Suppose we have two possible states of some entity, $A$, and $B$. Say, the probability that the initial state is $A$ is $p_i$ and the probability that the initial state is $B$ is $1-p_i$
After the system has been initialized, it behaves as a markov chain with: $$P(A \to A) = p_{11}$$ $$P(A \to B) = 1- p_{11}$$ $$P(B \to B) = p_{22}$$ $$P( B \to A) = 1-p_{22}.$$
Now suppose your system is initialized, and you are not able to observe the initial state or the second state. If you observe the third state to be $B$, what is the probability that the initial state was $A$?
Correct me if I'm wrong, but is it not true that the observation of the third state has no effect on the initialization probabilities? And thus the answers is simply $p_i$?
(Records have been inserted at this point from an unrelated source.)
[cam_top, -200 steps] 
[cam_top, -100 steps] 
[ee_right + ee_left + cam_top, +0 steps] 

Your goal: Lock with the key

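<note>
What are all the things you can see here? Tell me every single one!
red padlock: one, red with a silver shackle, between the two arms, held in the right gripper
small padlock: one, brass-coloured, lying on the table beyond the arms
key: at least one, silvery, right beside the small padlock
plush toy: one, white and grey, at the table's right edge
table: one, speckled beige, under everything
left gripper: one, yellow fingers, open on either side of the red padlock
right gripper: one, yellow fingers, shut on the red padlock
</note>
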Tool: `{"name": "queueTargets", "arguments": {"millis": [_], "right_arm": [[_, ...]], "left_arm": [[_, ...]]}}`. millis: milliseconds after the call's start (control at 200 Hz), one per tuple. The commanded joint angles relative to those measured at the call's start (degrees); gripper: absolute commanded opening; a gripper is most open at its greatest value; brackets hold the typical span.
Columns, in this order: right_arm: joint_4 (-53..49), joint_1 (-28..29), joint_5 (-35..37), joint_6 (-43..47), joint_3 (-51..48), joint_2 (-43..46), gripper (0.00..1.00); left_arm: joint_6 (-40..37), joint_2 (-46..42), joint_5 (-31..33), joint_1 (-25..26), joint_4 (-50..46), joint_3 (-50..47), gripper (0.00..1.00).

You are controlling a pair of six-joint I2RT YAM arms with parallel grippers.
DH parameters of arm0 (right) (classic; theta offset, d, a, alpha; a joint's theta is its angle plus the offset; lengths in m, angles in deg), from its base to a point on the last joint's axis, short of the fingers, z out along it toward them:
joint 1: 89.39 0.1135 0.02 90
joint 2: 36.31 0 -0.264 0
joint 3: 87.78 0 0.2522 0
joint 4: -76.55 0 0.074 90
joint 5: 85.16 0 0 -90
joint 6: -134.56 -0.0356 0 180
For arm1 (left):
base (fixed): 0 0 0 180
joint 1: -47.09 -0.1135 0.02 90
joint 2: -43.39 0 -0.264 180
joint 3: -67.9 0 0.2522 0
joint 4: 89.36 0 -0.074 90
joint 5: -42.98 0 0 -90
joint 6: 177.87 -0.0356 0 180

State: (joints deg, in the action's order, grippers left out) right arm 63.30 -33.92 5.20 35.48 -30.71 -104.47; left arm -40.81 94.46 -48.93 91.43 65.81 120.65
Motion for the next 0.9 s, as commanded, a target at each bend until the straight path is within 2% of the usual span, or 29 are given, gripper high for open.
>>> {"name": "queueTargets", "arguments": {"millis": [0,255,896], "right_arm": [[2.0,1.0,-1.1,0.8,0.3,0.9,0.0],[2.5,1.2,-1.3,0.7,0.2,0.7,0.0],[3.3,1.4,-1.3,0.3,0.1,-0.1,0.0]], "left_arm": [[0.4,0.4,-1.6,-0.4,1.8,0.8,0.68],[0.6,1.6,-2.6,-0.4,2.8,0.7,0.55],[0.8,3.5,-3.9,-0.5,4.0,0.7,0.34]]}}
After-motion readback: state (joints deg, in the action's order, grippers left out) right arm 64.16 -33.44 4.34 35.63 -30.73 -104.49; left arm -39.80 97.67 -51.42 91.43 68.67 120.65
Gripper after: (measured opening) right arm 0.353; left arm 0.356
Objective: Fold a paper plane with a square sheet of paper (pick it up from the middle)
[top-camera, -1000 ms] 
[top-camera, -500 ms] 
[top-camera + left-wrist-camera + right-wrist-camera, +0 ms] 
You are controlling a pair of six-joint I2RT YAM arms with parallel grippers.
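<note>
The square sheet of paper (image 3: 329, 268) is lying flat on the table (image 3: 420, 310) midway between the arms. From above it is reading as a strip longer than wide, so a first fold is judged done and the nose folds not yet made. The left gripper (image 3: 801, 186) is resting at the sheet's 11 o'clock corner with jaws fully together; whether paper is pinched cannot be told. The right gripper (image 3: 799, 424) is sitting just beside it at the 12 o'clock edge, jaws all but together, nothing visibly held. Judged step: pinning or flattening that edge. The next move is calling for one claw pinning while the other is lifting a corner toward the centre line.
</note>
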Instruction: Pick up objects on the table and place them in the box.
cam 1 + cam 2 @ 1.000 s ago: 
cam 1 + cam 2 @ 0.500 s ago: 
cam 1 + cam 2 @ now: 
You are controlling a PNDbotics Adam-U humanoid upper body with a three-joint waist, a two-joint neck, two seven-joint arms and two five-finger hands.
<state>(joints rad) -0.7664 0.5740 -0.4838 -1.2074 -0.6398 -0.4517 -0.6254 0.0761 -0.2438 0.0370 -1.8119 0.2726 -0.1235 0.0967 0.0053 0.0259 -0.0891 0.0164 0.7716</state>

Yes, your intuition is correct. To show this, write $X_i \in \{A,B\}$ to be the observations at state $i$. Then by Bayes, \begin{align*} P(X_1 = A \mid X_3 = B) &= \frac{P(X_3 = B \mid X_1 = A)P(X_1 = A)}{P(X_3 = B)}\\ &\stackrel{(*)}{=} \frac{P(X_3 = B)P(X_1 = A)}{P(X_3 = B)}\\ &= P(X_1 = A) \end{align*} where $(*)$ follows from the fact that $\{X_n\}$ is a Markov Chain.